TASK TO CARRY OUT:
From the listing below, pull out the lines that hold "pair".

================

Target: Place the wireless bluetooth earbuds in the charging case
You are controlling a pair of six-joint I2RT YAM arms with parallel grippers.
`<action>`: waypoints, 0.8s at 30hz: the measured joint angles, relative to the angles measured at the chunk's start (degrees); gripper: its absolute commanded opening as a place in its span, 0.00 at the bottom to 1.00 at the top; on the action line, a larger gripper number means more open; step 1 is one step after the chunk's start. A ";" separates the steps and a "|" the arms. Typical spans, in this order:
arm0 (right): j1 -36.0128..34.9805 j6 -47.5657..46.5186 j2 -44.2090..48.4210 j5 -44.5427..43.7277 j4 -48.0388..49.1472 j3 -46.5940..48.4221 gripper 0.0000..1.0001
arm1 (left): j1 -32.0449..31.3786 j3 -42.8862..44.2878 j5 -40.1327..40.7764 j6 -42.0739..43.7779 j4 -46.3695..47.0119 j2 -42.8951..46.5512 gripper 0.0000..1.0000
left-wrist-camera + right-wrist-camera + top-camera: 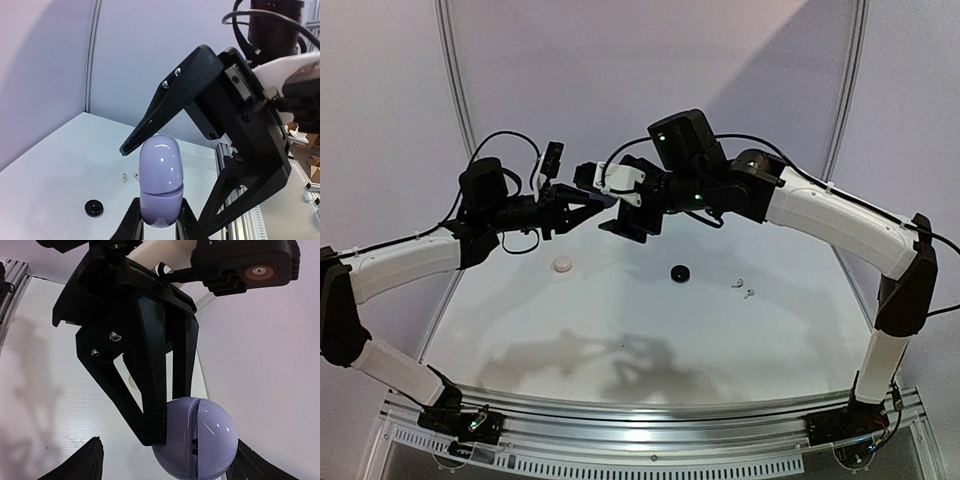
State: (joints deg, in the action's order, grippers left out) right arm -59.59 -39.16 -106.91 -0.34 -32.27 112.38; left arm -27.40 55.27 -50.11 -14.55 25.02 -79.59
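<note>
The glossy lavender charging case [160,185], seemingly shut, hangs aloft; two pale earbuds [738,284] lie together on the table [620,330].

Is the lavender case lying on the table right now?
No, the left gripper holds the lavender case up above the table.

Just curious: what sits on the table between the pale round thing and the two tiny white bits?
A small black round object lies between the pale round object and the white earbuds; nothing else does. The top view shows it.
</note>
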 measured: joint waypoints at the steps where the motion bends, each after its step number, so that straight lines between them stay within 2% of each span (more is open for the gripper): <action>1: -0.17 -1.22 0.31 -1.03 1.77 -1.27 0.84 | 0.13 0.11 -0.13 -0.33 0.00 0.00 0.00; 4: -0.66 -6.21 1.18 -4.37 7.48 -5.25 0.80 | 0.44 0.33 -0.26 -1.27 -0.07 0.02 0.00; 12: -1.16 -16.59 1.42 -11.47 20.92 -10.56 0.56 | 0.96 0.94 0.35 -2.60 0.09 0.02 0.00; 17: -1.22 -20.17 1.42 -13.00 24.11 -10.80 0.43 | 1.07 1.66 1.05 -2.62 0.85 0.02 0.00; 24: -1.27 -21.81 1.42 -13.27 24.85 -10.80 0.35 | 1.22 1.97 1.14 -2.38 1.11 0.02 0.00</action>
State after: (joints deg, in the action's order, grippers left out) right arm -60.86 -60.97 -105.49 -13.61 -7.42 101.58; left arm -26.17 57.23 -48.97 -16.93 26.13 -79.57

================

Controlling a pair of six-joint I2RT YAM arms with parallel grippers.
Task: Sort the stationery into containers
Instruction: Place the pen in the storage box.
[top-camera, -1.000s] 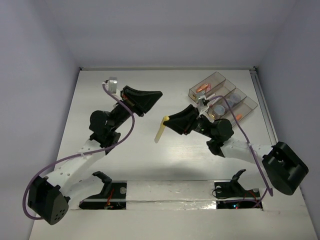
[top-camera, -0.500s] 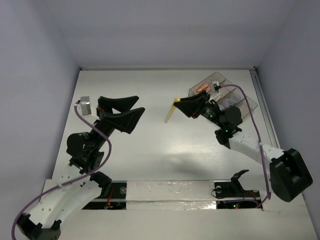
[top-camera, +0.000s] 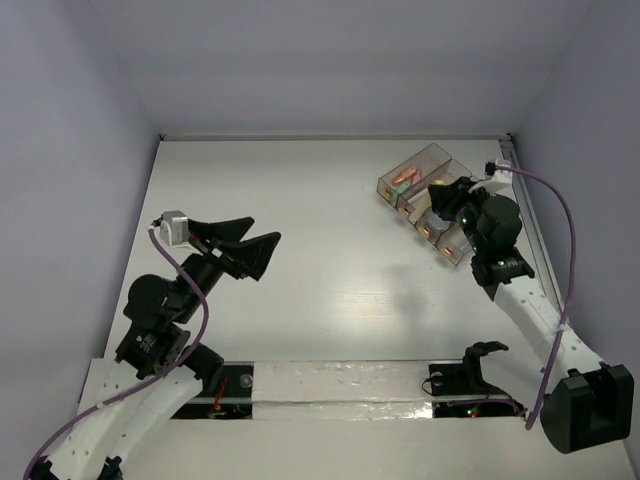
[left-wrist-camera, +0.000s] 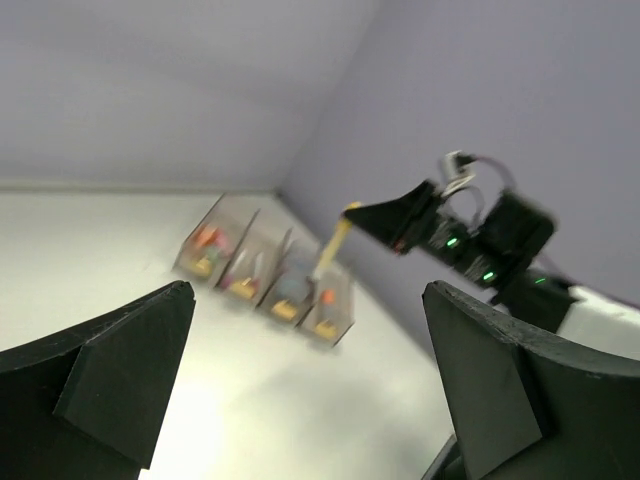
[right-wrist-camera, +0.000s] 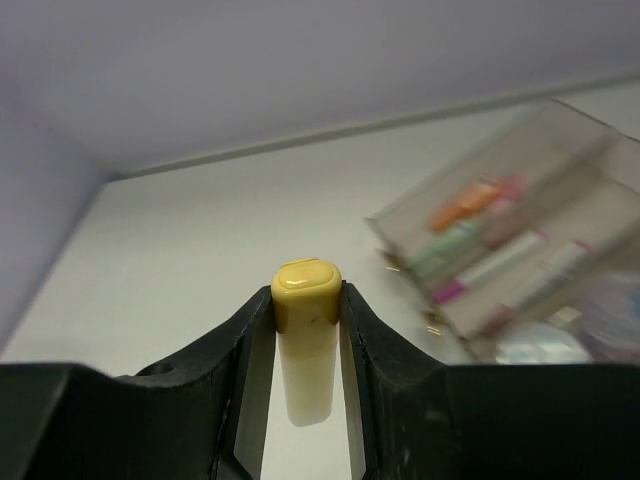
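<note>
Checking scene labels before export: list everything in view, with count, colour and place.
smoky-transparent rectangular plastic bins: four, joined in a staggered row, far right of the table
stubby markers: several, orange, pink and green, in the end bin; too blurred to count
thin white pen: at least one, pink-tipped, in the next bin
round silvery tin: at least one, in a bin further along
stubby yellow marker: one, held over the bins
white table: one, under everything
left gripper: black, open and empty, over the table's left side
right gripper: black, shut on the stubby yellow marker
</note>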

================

FINISHED TASK:
You are controlling a pair of six-joint I2RT YAM arms with parallel grippers.
Controlling a pair of six-joint I2RT YAM arms with parallel grippers.

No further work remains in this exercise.